◆ WHAT TO PRODUCE
Each line of data below is to be returned exactly, leaving out any picture.
**** THE DATA ****
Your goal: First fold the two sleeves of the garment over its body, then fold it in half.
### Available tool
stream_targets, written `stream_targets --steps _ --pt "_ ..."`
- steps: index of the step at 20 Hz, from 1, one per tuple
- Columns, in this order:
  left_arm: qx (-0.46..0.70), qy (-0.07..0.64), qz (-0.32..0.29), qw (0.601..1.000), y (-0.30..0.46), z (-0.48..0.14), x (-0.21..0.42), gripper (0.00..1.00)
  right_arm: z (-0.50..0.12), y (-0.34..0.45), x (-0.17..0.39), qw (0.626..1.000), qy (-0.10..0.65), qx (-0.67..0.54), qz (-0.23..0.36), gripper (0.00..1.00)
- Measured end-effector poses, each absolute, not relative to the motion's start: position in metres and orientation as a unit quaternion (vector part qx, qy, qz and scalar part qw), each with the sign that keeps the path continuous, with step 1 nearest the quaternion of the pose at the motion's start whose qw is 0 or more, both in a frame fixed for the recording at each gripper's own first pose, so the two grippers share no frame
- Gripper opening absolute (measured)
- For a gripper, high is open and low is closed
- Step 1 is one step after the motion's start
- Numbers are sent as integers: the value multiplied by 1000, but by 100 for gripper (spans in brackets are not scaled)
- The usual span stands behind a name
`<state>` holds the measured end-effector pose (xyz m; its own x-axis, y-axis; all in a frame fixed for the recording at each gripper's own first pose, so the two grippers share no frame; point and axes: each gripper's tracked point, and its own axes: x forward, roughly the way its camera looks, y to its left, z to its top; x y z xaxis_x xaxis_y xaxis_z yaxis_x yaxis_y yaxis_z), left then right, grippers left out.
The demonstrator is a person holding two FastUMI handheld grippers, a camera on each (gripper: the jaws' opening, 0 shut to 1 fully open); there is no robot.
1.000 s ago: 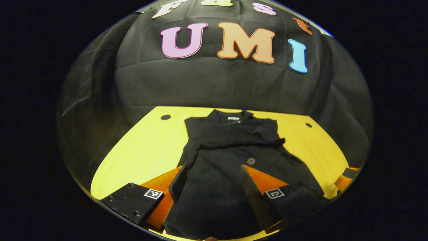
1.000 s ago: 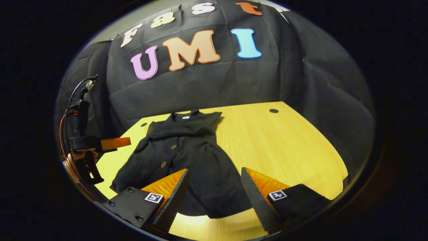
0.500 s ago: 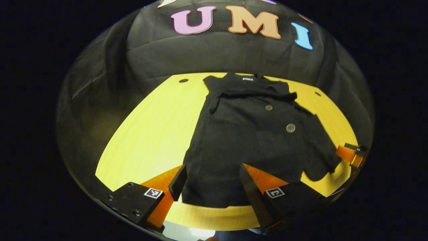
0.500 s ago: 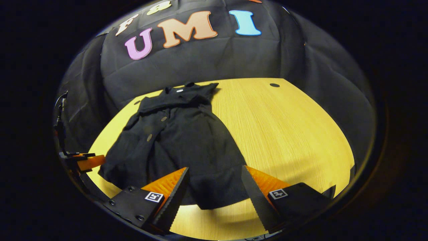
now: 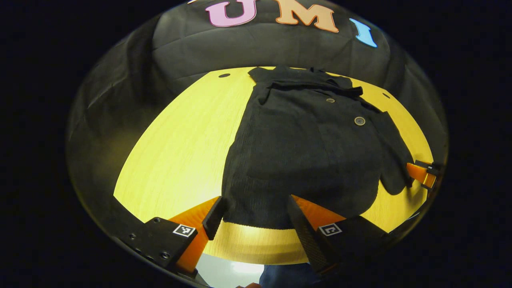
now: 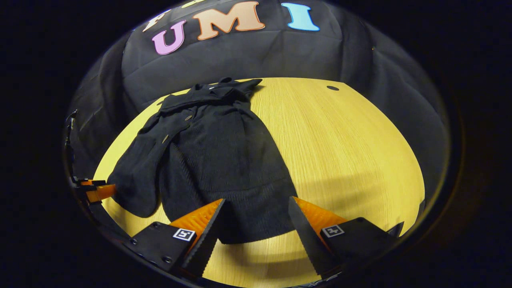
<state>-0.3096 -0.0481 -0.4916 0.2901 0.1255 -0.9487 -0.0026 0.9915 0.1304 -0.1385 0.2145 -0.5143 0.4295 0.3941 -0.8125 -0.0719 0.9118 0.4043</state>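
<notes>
A black button-front garment (image 5: 308, 152) of ribbed knit cloth lay flat on the yellow wooden table (image 5: 180, 148), filling the centre and right of the left gripper view, its collar toward the top of the frame by the black cloth wall (image 5: 256, 48). One sleeve (image 5: 394, 160) lay out to the right of the frame, its cuff near the other gripper's tip at the right edge. The left gripper (image 5: 254, 214) stood at the bottom centre with its fingers spread wide, straddling the hem; whether they touched the cloth was hard to tell. In the right gripper view the garment (image 6: 216, 160) lay left of centre, and the right gripper (image 6: 256, 218) at the bottom centre likewise had its fingers apart over the hem.
</notes>
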Motion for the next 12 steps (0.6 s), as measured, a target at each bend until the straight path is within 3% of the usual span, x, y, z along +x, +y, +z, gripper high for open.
stream_targets --steps 1,3,4,5,9,12 --pt "50 600 43 797 -50 -493 -313 97 -515 215 -140 832 515 148 143 94" --pt "52 595 40 801 -49 -492 -310 97 -515 216 -140 837 511 129 148 99" --pt "49 591 39 804 -50 -491 -310 96 -515 216 -139 838 509 128 147 94" --pt "45 593 39 803 -50 -492 -312 93 -516 216 -141 839 508 131 144 94" --pt "40 591 32 805 -54 -492 -311 96 -515 217 -141 845 499 132 142 99" --pt "39 595 25 803 -55 -493 -311 91 -515 224 -143 844 497 132 150 98"
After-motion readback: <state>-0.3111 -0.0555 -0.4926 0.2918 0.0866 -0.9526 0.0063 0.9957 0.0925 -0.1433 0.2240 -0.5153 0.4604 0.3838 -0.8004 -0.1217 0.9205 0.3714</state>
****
◆ EXERCISE RESPONSE
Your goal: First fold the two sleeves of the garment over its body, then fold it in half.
### Available tool
stream_targets, written `stream_targets --steps _ --pt "_ ..."`
- steps: index of the step at 20 Hz, from 1, one per tuple
- Columns, in this order:
  left_arm: qx (-0.46..0.70), qy (-0.07..0.64), qz (-0.32..0.29), qw (0.601..1.000), y (-0.30..0.46), z (-0.48..0.14), x (-0.21..0.42), gripper (0.00..1.00)
  right_arm: z (-0.50..0.12), y (-0.34..0.45), x (-0.17..0.39), qw (0.626..1.000), qy (-0.10..0.65), qx (-0.67..0.54), qz (-0.23..0.36), gripper (0.00..1.00)
- Measured end-effector poses, each absolute, not relative to the motion's start: position in metres and orientation as a unit quaternion (vector part qx, qy, qz and scalar part qw), each with the sign that keeps the path continuous, with step 1 nearest the quaternion of the pose at the motion's start whose qw is 0 or more, both in a frame fixed for the recording at each gripper's own first pose, so the two grippers share no frame
- Gripper opening absolute (measured)
- For a gripper, high is open and low is closed
- Step 1 is one step after the motion's start
- Numbers are sent as integers: the value multiplied by 1000, but by 100 for gripper (spans in brackets are not scaled)
- The usual span stands behind a name
`<state>` holds the measured end-effector pose (xyz m; its own x-axis, y-axis; all in a frame fixed for the recording at each gripper's own first pose, so the two grippers share no frame; point and axes: each gripper's tracked point, and its own axes: x forward, roughly the way its camera looks, y to its left, z to its top; x y z xaxis_x xaxis_y xaxis_z yaxis_x yaxis_y yaxis_z), left then right, grippers left out.
The demonstrator is a person holding two FastUMI handheld grippers, a camera on each (gripper: the jaws' opening, 0 shut to 1 fully open); there is no robot.
1.000 s ago: 
1.000 s ago: 
0.500 s ago: 
0.500 s ago: 
now: 
now: 
<state>-0.3096 -0.0481 -0.4916 0.2901 0.1255 -0.9487 -0.0026 0.9915 0.1304 -0.1385 0.2145 -0.5143 0.4295 0.3941 -0.8125 -0.0719 0.9118 0.4043</state>
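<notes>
A black button-front garment (image 5: 308, 152) of ribbed knit cloth lay flat on the yellow wooden table (image 5: 180, 148), filling the centre and right of the left gripper view, its collar toward the top of the frame by the black cloth wall (image 5: 256, 48). One sleeve (image 5: 394, 160) lay out to the right of the frame, its cuff near the other gripper's tip at the right edge. The left gripper (image 5: 254, 214) stood at the bottom centre with its fingers spread wide, straddling the hem; whether they touched the cloth was hard to tell. In the right gripper view the garment (image 6: 216, 160) lay left of centre, and the right gripper (image 6: 256, 218) at the bottom centre likewise had its fingers apart over the hem.
</notes>
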Motion for the next 12 steps (0.6 s), as measured, a target at each bend until the straight path is within 3% of the usual span, x, y, z along +x, +y, +z, gripper high for open.
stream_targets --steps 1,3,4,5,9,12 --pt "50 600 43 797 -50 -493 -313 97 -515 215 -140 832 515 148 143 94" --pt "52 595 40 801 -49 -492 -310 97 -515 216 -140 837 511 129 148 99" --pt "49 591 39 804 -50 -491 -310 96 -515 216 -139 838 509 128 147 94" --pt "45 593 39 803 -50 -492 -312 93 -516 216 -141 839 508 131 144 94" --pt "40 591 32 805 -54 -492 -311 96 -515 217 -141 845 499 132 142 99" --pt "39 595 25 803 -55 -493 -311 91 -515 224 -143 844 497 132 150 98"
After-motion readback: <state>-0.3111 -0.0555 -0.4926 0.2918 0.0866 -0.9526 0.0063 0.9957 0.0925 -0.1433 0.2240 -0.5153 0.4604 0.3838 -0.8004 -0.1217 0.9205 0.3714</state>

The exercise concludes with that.